| EXERCISE BRIEF |
Give the listing again, word for word, and let no picture into it.

RECORDED DATA START

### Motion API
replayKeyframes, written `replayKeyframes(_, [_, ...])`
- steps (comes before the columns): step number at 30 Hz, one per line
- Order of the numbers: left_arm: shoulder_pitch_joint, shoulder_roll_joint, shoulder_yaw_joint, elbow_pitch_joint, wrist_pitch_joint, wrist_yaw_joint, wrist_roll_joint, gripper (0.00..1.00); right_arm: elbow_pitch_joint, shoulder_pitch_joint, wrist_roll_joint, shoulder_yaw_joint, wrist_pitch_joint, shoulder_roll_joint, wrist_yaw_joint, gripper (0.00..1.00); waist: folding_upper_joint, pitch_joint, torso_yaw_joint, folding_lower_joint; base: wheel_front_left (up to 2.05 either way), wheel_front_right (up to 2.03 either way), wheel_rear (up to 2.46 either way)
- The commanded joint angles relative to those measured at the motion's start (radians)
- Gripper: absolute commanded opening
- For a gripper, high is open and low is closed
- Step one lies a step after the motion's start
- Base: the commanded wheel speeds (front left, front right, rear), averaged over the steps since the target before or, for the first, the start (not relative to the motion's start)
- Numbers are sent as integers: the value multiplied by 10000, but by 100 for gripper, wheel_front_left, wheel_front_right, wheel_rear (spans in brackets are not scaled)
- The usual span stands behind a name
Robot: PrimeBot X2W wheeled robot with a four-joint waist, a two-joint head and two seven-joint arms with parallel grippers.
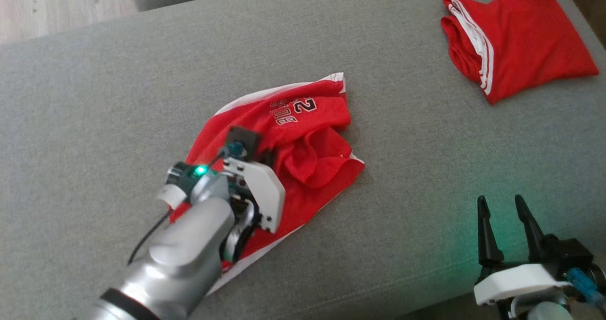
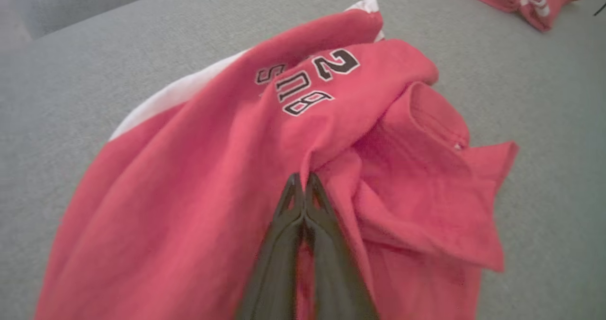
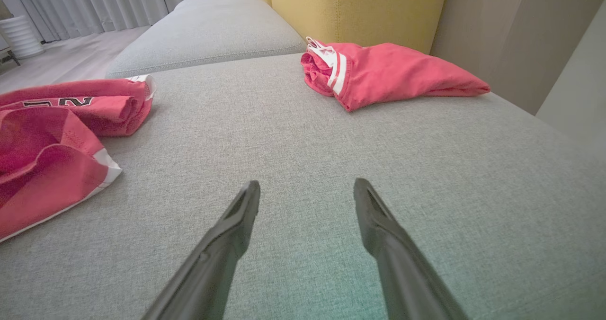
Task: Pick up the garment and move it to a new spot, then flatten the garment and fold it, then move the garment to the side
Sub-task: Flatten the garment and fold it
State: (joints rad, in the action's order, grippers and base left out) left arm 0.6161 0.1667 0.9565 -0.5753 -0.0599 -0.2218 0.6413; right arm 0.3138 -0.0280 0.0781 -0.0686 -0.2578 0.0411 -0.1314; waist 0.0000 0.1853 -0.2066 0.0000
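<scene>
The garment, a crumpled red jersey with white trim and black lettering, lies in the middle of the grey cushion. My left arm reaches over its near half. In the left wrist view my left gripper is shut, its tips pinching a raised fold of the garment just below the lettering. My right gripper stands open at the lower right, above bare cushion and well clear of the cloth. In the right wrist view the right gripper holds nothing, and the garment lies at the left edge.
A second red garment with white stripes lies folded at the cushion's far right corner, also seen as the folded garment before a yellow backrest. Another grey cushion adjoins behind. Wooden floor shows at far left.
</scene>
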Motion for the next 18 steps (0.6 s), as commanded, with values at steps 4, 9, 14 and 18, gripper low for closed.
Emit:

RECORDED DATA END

| RESPONSE BELOW |
### Motion API
replayKeyframes, written `replayKeyframes(_, [_, ...])`
- steps (comes before the columns): step number at 30 Hz, one per line
- Order of the numbers: left_arm: shoulder_pitch_joint, shoulder_roll_joint, shoulder_yaw_joint, elbow_pitch_joint, wrist_pitch_joint, wrist_yaw_joint, wrist_roll_joint, gripper (0.00..1.00); right_arm: elbow_pitch_joint, shoulder_pitch_joint, wrist_roll_joint, shoulder_yaw_joint, wrist_pitch_joint, shoulder_roll_joint, wrist_yaw_joint, gripper (0.00..1.00); waist: folding_upper_joint, pitch_joint, torso_yaw_joint, folding_lower_joint; base: wheel_front_left (up to 2.05 either way), wheel_front_right (up to 2.03 either way), wheel_rear (up to 2.46 either way)
- The commanded joint angles relative to those measured at the motion's start (radians)
- Gripper: absolute commanded opening
- For a gripper, high is open and low is closed
- Step one lies a step after the motion's start
- Base: the commanded wheel speeds (front left, front right, rear), averaged over the steps since the target before or, for the first, the start (not relative to the motion's start)
- Numbers are sent as integers: the value multiplied by 10000, but by 100 for gripper, wheel_front_left, wheel_front_right, wheel_rear (spans in brackets are not scaled)
- The usual span stands behind a name
Robot: PrimeBot X2W wheeled robot with a four-joint waist, a two-joint head and two seven-joint arms with parallel grippers.
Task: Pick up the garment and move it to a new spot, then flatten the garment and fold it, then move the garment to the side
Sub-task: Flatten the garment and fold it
State: (joints rad, in the action's order, grippers and base left out) left arm 0.6161 0.1667 0.9565 -0.5753 -0.0599 -0.2218 0.6413; right arm 0.3138 -0.0280 0.0781 -0.0686 -0.2578 0.0411 -0.1314; waist 0.0000 0.1853 -0.2066 0.0000
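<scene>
The garment, a crumpled red jersey with white trim and black lettering, lies in the middle of the grey cushion. My left arm reaches over its near half. In the left wrist view my left gripper is shut, its tips pinching a raised fold of the garment just below the lettering. My right gripper stands open at the lower right, above bare cushion and well clear of the cloth. In the right wrist view the right gripper holds nothing, and the garment lies at the left edge.
A second red garment with white stripes lies folded at the cushion's far right corner, also seen as the folded garment before a yellow backrest. Another grey cushion adjoins behind. Wooden floor shows at far left.
</scene>
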Motion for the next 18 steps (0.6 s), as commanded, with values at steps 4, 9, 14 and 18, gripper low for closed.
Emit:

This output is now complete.